Well, not quite. The idea of a woman leading the Labour Party is so off the wall that it is now the stuff of satire. It emerged yesterday that the hapless Nicola Murray will be leading the Opposition in the new series of The Thick of It.
Twenty-two people have held the post of leader. There have been two women, Margaret Beckett and Harriet Harman. They held the post for 70 days and 137 days respectively. Which means in the 38,200 days the post has been in existence, 207 of them have seen a woman in the post. That is 0.6%.
It gets worse. The Labour Party has never elected a woman to the post. Ever. Despite leading the cause of feminism in Parliament when the Tories were still denying women the right to vote, we have remained unable to bestow our trust in a woman. Some have tried to reach the top, but we can’t quite do it.
Until now. In satire.
I am sure I am not the only Labour member to feel uneasy when Conservatives cite Margaret Thatcher’s elevation to the Tory throne. All I can do is point to the elite Tory meeting place, the Carlton Club, which only admitted women to membership four years ago after almost two centuries of existence. Occasionally, I somewhat disingenuously point to Beckett and Harman, the two short-lived interim leaders, whilst my sparring partners perform that all too familiar Tory laugh. “They weren’t elected to it”, they roar. “Come back when you have your own Thatcher.”
I know it is all in vain, for we have not planted our flag in the moral high ground on the matter. We have attempted to climb the mountain of, err, feminism, but the summit is just out of reach, and the Conservatives look down on us with a smug, wispy smile.

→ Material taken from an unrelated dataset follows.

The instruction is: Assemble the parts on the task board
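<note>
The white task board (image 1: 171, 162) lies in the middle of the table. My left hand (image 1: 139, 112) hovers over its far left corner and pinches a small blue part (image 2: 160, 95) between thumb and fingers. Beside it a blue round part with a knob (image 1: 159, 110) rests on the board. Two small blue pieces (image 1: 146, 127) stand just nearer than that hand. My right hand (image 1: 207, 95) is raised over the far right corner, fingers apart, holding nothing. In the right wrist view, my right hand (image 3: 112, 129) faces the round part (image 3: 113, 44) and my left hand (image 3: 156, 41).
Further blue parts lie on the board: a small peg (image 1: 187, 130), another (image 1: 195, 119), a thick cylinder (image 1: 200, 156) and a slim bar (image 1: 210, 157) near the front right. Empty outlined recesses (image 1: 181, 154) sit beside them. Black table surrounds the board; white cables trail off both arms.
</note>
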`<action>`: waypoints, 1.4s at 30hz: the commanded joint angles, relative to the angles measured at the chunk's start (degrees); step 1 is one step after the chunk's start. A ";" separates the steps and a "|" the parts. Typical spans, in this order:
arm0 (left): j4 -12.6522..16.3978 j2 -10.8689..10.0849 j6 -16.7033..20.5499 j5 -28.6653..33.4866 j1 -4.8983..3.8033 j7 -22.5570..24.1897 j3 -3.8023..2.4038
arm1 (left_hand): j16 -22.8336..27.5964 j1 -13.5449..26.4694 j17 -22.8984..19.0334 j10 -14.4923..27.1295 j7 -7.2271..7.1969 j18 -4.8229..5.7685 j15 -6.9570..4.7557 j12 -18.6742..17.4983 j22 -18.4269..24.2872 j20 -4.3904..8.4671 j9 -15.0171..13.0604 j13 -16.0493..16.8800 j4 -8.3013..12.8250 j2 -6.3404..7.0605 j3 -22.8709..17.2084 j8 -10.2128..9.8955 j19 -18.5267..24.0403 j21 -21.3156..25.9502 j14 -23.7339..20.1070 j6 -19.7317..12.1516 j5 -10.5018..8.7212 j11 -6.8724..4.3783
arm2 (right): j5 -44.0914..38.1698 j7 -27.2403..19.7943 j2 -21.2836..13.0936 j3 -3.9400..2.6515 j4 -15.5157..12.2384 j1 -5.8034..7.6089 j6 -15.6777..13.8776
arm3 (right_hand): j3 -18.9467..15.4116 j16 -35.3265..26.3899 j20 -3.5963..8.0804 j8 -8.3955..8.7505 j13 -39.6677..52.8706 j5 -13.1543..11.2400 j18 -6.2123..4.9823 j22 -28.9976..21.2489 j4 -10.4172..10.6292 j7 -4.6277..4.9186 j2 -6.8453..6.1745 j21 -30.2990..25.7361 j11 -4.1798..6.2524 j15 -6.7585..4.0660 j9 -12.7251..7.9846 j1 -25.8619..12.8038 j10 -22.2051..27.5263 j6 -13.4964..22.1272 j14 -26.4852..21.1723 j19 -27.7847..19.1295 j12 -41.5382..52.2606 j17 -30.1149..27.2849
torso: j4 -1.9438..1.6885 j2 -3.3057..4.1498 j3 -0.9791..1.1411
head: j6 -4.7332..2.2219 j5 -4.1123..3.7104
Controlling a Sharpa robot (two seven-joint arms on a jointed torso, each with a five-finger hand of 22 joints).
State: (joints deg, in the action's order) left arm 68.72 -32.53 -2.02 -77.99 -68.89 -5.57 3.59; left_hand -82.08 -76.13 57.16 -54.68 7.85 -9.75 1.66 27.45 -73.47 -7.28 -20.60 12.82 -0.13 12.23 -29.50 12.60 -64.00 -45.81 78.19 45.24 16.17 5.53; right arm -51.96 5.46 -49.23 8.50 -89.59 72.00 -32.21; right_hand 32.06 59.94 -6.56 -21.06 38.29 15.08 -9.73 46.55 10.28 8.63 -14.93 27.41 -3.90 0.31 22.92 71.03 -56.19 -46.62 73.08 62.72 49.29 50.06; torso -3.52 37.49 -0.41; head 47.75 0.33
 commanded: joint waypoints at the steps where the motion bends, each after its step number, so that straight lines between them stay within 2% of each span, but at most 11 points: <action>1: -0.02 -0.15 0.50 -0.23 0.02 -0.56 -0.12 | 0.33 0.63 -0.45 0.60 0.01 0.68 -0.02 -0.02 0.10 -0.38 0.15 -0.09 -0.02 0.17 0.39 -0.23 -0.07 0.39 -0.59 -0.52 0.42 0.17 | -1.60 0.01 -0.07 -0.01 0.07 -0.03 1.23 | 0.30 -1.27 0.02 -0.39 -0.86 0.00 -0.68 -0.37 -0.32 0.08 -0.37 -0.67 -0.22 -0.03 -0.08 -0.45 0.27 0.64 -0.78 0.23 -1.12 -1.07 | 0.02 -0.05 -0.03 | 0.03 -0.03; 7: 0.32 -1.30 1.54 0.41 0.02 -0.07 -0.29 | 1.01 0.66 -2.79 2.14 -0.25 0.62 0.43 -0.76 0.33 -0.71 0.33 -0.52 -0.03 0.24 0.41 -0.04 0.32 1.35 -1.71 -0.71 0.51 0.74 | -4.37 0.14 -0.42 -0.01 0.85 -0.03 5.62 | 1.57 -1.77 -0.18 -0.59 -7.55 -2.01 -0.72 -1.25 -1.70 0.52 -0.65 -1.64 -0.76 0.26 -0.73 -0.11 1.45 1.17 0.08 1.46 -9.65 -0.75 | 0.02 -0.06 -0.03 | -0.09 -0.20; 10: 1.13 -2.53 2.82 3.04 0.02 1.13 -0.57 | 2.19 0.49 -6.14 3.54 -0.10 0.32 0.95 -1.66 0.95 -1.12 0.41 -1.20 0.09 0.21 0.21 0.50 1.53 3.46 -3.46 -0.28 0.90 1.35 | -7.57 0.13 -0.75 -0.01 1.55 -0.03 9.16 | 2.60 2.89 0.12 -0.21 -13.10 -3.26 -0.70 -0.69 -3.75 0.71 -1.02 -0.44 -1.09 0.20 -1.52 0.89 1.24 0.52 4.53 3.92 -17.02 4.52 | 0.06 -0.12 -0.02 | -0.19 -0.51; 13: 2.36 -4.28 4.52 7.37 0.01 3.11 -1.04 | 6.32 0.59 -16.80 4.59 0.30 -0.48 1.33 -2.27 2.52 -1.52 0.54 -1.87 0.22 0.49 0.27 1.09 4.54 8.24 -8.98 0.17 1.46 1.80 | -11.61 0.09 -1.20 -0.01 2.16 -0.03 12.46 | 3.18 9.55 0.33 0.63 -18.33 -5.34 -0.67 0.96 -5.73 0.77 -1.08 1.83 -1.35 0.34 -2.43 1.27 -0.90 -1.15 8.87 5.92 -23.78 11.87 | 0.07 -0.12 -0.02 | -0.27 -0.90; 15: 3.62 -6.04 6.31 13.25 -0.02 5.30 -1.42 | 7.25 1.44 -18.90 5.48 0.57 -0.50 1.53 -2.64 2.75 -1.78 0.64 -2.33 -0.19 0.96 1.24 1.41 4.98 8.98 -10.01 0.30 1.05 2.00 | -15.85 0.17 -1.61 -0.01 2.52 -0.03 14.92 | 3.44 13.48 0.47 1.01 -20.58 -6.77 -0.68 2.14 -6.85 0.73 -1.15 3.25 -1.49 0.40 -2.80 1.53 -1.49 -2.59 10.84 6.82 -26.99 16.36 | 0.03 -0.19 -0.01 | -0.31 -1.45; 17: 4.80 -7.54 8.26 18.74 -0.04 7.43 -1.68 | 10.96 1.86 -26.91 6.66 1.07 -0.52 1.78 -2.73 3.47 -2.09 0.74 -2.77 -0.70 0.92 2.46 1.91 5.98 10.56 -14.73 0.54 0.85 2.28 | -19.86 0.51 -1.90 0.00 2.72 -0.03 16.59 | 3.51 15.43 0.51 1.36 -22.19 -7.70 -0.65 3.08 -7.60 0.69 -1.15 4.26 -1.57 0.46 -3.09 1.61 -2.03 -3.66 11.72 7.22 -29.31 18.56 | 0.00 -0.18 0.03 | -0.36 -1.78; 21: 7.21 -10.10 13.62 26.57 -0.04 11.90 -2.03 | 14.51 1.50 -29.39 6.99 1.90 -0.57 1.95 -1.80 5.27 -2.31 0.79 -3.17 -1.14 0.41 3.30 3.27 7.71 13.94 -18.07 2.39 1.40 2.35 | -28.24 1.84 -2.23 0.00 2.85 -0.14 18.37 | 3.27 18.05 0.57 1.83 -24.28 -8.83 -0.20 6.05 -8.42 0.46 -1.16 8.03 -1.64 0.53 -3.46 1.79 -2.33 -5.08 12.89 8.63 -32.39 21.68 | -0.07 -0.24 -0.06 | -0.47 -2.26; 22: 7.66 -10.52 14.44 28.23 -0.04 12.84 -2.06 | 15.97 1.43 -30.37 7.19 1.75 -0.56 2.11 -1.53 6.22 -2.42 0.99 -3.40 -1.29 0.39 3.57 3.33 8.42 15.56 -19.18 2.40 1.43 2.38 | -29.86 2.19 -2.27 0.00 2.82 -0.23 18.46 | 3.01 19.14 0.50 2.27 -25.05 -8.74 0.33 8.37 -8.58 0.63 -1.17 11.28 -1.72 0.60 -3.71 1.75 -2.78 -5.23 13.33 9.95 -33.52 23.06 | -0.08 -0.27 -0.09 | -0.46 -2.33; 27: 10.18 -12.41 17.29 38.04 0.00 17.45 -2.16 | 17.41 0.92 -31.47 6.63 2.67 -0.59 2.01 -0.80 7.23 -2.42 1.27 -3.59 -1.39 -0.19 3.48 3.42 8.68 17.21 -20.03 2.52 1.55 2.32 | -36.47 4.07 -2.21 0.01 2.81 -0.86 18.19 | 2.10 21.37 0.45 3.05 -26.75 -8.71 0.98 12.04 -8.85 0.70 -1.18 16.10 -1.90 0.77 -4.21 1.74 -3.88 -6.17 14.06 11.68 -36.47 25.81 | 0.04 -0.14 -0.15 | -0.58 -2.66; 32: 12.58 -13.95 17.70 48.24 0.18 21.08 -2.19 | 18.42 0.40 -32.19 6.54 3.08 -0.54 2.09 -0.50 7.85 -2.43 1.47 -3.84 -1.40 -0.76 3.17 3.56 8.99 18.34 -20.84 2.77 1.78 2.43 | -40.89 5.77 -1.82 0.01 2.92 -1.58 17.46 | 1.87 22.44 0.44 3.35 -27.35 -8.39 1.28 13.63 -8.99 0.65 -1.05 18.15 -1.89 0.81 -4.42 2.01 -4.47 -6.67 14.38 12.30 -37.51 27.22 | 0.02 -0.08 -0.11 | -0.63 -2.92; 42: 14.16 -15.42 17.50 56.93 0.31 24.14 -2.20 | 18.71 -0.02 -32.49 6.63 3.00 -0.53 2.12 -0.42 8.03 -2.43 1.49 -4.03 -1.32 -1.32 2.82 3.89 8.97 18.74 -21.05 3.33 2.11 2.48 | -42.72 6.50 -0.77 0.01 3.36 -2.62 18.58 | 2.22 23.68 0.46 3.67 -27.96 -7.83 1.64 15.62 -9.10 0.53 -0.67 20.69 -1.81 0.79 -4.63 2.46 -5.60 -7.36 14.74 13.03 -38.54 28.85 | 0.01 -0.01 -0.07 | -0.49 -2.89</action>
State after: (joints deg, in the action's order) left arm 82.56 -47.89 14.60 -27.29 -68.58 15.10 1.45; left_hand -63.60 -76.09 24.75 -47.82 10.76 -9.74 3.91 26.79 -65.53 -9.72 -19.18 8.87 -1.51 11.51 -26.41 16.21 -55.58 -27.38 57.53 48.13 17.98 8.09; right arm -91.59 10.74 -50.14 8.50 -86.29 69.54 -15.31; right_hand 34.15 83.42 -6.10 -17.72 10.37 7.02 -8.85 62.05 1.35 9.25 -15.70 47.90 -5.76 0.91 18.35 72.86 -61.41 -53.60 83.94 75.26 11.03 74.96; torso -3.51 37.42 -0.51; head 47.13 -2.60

That we have been beaten to electing a woman to the leader’s office by a television satire should be ringing alarm bells. We can laugh as Nicola Murray stumbles from crisis to crisis and Malcolm Tucker’s phone bill shrinks as his power diminishes, but it highlights a deep flaw in our Party. All women shortlists have been a short-term fix that has elected many talented women to Parliament, many of whom are rightly touted as future leaders, but we have yet to take the final leap.
I usually feel uncomfortable pontificating on matters of feminism, and I have very little right to do so. But I hope every woman in the Labour Party considers standing for parliament, and does not see our embarrassing failure to elect a woman to the highest post in the labour movement in the past as a sign that it will not happen in the future, because it will, sooner rather than later.